Ever fantasized about building your own airplane? Even one of the least expensive kits from leading manufacturer Van’s Aircraft, the RV-9A, equipped with the most modest options—a used, 118-horsepower engine, a wood propeller, and simple interior furnishings—would cost “somewhere in the high $30,000 range,” says Ken Scott, who oversees tech support and publishing at Van’s (and occasionally writes for this magazine). On the other end of the scale, a Lancair PropJet can cost $129,500—not including engine, propeller, avionics, paint, or seats, all of which can easily bring the price close to $1 million.

But if your budget tops out around $10,000, you do have options.
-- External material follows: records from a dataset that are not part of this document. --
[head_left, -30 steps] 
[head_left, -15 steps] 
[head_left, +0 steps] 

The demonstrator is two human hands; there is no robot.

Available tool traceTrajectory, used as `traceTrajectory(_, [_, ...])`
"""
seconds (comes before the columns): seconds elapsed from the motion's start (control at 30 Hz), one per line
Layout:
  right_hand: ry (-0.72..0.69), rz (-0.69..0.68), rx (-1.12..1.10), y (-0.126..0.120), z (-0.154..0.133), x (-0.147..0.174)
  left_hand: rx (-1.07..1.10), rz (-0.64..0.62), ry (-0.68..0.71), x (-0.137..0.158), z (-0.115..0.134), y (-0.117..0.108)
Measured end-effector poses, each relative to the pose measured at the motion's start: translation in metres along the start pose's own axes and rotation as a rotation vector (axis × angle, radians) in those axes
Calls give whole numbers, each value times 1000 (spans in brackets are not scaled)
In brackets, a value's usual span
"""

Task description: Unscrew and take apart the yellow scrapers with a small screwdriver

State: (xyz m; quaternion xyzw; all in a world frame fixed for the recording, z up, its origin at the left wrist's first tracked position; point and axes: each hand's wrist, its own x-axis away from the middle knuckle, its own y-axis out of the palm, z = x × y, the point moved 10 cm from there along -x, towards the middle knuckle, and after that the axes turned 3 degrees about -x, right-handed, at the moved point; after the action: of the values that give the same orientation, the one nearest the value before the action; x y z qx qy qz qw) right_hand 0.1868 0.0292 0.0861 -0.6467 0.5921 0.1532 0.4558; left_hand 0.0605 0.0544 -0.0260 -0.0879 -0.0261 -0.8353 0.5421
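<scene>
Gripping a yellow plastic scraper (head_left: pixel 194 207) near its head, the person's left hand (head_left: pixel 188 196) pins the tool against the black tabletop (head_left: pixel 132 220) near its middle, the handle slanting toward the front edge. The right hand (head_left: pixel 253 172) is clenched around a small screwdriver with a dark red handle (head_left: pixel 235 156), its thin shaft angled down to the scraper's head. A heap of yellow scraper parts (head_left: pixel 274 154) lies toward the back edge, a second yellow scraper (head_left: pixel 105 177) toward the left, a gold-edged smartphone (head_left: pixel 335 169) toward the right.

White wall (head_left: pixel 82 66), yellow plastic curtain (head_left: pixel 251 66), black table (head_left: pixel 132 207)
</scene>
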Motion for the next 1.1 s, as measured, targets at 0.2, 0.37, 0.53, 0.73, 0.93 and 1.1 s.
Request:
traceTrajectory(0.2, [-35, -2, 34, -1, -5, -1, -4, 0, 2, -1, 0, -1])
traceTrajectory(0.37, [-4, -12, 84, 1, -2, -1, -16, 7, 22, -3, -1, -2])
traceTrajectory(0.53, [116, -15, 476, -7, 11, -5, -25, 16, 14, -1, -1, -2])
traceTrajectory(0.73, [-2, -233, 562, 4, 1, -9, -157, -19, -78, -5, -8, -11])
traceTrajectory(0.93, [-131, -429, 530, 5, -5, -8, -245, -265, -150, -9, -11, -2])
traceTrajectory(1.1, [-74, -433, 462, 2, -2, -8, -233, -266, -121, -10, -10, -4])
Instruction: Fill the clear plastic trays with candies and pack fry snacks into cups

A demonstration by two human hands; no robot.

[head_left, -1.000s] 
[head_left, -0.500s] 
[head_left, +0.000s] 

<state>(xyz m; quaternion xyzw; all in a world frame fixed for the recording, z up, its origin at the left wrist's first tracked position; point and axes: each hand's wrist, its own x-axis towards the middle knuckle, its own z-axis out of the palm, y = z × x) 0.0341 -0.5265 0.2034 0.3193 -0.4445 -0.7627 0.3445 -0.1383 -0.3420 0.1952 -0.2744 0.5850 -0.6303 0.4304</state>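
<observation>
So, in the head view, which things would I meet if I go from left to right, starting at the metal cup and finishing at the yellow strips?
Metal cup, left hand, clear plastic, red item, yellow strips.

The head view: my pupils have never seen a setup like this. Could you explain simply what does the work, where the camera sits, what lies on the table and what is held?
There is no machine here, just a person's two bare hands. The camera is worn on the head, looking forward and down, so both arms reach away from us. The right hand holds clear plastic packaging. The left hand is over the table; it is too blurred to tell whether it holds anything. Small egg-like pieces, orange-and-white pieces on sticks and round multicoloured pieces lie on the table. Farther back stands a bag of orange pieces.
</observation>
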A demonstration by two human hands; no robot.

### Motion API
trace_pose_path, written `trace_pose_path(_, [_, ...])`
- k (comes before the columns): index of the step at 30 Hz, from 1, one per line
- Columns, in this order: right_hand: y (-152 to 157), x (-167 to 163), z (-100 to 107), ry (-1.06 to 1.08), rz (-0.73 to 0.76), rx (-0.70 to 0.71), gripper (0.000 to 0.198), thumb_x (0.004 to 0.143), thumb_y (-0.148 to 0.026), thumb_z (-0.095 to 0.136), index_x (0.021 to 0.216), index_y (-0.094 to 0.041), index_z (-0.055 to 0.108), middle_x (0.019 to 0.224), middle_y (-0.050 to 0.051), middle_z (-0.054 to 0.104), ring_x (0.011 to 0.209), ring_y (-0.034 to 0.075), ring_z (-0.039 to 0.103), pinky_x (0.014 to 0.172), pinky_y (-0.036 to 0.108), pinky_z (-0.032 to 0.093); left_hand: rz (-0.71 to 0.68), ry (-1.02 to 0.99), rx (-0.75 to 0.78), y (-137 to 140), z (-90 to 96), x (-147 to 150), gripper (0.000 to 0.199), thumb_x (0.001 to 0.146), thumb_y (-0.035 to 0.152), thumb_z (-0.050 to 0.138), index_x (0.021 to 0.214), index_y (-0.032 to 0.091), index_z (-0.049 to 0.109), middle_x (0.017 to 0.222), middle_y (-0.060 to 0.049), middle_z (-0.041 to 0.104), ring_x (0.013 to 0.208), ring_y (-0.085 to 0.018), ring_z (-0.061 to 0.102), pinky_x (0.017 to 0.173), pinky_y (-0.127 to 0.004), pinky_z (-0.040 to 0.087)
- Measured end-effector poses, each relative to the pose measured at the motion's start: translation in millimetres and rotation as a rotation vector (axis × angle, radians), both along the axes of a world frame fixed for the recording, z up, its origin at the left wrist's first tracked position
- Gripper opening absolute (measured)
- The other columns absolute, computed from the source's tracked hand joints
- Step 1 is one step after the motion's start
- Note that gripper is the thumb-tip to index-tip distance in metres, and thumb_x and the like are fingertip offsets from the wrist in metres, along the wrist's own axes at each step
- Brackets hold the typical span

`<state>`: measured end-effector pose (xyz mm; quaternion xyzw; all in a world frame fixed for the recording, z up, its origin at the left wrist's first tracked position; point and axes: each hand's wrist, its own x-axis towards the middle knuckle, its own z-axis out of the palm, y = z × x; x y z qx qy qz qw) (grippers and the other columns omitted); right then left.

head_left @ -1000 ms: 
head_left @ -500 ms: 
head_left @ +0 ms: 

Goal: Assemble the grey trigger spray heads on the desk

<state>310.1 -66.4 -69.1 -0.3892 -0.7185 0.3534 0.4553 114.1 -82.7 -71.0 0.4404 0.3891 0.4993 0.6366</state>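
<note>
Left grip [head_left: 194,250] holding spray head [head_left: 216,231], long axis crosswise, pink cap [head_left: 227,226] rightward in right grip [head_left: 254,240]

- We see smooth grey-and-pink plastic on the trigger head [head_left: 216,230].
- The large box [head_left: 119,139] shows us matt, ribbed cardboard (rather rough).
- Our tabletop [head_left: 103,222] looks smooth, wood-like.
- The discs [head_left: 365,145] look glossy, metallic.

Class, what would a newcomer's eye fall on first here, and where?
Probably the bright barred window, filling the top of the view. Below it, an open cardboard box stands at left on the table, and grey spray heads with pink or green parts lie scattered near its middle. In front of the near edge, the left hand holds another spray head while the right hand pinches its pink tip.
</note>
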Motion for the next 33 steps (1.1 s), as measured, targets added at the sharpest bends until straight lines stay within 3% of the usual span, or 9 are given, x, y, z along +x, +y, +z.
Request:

A few kits out there fall in your price range: Steve Bennett, owner of kit dealer Great Plains Aircraft in Boys Town, Nebraska, sells an aircraft called the Easy Eagle for $8,000. Or you can build an affordable airplane from scratch.

If you’re going to build an airplane for that little, warns Scott, “you have to keep it down to what you absolutely need.” Some buyers, he says, “try to imagine everything they can possibly do in an airplane…. It ends up heavy and impossibly expensive.”
One of the most expensive parts of any homebuilt is the engine. The Easy Eagle’s powerplant, a basic hand-start, single-ignition, 1,915-cc VW engine, goes for $3,620, including the carburetor but not the exhaust system. “The Volkswagen conversion engine seems to be the best bang for the buck,” says Pat Panzera, editor and publisher of Contact! magazine, which covers kitplane and homebuilt powerplants. “Mostly because it can go direct-drive”—the propeller is bolted directly to the crankshaft and turns at the engine’s rpm.
There are cheaper powerplants, but builders will end up spending more because they will have to buy a propeller speed reduction unit, Panzera adds. Car engines run at higher revolutions per minute than aircraft engines; adding the unit slows rpm so the propeller operates more efficiently. As for the other costs involved in building an airplane for $10,000 or less, we offer two detailed case histories.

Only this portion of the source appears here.